Reply with one number, the count of lines below that contain the string "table".

PROVIDED DATA
════════════════════

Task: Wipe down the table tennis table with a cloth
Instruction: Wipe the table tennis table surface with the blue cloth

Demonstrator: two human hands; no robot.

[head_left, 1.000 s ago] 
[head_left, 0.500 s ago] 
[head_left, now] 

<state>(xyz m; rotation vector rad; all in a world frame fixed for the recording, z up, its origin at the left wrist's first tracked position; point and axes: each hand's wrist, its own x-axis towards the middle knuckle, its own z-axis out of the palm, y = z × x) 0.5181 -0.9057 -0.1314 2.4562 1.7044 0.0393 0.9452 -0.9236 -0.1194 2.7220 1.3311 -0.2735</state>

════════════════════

WRITTEN REPLY
2